=== THE RECORDS ===

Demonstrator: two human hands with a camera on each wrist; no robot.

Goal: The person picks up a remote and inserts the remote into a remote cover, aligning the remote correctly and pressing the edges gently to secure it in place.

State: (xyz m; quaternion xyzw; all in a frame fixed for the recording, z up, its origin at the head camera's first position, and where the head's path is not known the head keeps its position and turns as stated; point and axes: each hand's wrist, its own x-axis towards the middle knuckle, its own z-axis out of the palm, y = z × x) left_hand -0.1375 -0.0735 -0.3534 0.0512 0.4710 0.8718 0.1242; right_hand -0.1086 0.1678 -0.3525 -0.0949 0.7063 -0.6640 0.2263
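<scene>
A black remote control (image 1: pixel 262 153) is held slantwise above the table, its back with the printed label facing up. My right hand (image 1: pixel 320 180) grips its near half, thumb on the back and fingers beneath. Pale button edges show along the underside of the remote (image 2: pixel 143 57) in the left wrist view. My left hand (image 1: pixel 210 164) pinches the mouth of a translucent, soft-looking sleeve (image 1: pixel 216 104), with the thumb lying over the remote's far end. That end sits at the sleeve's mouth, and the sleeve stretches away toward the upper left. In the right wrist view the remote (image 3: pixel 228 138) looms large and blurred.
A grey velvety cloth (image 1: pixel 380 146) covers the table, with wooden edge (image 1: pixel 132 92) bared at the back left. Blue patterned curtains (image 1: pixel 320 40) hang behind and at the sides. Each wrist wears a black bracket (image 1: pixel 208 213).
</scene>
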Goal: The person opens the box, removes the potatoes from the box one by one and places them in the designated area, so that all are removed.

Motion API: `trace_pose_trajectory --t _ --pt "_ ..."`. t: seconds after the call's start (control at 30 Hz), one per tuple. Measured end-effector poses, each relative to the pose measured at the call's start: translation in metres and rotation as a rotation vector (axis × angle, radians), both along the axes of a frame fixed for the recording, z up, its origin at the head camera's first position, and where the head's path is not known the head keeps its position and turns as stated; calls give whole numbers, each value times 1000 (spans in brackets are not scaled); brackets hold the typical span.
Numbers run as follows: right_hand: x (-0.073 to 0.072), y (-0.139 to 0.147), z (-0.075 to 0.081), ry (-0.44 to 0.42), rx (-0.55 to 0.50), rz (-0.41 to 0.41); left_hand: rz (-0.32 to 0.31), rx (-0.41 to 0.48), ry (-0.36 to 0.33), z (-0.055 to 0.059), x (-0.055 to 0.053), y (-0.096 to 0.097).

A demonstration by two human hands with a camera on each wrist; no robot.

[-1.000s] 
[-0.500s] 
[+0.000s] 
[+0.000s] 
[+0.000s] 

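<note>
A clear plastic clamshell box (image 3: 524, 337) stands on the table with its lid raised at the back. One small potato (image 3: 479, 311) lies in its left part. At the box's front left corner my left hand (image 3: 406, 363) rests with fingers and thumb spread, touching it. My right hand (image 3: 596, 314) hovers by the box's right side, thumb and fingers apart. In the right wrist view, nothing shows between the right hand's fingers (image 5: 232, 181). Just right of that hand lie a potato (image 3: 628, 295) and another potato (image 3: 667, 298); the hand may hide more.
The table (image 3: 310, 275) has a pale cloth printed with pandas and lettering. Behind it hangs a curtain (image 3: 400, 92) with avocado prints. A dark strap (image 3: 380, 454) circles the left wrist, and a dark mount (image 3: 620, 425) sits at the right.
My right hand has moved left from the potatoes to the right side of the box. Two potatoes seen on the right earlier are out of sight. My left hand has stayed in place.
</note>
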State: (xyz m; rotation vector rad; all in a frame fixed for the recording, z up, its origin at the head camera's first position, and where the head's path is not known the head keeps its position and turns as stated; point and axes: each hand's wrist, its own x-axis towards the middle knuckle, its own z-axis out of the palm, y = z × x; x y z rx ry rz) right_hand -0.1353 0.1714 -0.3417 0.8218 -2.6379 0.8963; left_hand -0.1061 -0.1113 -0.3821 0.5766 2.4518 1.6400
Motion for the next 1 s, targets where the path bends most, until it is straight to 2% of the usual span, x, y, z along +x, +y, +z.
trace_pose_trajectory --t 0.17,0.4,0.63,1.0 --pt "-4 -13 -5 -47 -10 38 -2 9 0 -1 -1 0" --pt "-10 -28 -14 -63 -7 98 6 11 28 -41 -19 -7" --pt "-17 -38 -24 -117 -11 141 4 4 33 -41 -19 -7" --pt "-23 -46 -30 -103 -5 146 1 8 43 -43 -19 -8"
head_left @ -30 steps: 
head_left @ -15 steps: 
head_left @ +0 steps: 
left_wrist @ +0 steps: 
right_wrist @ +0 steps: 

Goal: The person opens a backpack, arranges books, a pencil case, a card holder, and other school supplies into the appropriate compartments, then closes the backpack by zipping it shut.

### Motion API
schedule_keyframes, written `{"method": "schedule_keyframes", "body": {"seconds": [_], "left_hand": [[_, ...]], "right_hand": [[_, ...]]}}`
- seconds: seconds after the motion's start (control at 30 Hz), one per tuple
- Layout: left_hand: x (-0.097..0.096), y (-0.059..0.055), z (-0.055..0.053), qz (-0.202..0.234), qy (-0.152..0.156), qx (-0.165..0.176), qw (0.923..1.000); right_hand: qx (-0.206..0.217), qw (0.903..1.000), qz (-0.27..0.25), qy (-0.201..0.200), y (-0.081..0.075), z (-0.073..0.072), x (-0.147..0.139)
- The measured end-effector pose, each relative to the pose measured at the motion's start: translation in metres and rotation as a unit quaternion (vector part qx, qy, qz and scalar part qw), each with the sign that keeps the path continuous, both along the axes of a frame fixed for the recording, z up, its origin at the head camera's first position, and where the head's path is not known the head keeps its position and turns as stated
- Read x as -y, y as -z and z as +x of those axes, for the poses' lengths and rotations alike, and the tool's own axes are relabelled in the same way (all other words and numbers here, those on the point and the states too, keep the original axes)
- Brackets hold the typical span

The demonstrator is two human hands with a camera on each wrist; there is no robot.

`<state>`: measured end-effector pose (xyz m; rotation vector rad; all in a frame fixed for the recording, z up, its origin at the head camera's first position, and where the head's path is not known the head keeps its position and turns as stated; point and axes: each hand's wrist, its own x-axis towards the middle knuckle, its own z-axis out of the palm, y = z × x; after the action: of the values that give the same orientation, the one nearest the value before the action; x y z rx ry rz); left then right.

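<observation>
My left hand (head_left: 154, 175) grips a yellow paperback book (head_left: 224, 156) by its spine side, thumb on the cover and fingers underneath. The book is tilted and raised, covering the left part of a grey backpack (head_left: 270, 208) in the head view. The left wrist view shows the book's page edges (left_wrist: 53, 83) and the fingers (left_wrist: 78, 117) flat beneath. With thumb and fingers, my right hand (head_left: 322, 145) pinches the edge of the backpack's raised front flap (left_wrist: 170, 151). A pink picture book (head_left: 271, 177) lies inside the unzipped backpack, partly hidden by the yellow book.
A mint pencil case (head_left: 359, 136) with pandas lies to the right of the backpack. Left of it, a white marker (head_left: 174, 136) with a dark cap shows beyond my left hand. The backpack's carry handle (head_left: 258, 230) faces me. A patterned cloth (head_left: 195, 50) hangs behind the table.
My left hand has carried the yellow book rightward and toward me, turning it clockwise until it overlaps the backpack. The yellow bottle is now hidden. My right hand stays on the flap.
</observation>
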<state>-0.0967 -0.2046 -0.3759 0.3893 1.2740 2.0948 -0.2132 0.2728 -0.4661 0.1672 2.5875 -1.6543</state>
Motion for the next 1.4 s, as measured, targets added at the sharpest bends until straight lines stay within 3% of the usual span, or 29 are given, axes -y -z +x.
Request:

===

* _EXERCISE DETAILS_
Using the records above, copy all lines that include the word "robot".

* _RESPONSE TO THE TASK_
Demonstrator: two human hands with a camera on each wrist; no robot.
A demonstration by two human hands with a camera on each wrist; no robot.
The demonstrator is two human hands with a camera on each wrist; there is no robot.

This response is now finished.